:: Work instruction ::
Output verbatim the line with "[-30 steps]" together with every line beneath it, ending at the last line of the entries.

==== Records shown

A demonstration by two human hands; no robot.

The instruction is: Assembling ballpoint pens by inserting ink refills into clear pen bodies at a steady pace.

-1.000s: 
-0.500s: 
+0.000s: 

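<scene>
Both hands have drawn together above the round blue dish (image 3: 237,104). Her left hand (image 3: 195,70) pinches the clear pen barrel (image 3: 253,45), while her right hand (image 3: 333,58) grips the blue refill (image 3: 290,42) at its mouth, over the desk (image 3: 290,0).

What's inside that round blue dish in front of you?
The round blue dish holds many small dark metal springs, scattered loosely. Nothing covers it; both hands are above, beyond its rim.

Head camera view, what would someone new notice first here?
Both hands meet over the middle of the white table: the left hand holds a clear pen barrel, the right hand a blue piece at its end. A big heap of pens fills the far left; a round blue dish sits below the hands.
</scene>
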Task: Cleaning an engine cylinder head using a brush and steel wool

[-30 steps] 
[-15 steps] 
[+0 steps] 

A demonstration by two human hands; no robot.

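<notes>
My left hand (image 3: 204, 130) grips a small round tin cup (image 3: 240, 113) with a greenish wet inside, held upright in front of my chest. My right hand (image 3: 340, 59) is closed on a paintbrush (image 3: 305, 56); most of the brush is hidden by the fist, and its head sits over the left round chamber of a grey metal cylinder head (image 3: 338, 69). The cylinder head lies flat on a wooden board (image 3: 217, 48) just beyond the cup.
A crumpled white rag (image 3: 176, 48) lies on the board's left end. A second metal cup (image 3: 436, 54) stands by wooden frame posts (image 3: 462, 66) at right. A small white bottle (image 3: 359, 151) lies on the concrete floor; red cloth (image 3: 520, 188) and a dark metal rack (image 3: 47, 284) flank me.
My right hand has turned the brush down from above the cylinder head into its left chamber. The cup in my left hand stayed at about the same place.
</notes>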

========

:: Exercise output ::
[-30 steps] 
[-15 steps] 
[+0 steps] 

A demonstration by two human hands; no robot.

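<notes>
My left hand (image 3: 204, 130) grips a small round tin cup (image 3: 240, 113) with a greenish wet inside, held upright in front of my chest. My right hand (image 3: 340, 59) is closed on a paintbrush (image 3: 305, 56); most of the brush is hidden by the fist, and its head sits over the left round chamber of a grey metal cylinder head (image 3: 338, 69). The cylinder head lies flat on a wooden board (image 3: 217, 48) just beyond the cup.
A crumpled white rag (image 3: 176, 48) lies on the board's left end. A second metal cup (image 3: 436, 54) stands by wooden frame posts (image 3: 462, 66) at right. A small white bottle (image 3: 359, 151) lies on the concrete floor; red cloth (image 3: 520, 188) and a dark metal rack (image 3: 47, 284) flank me.
My right hand has turned the brush down from above the cylinder head into its left chamber. The cup in my left hand stayed at about the same place.
</notes>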

This exercise has been completed.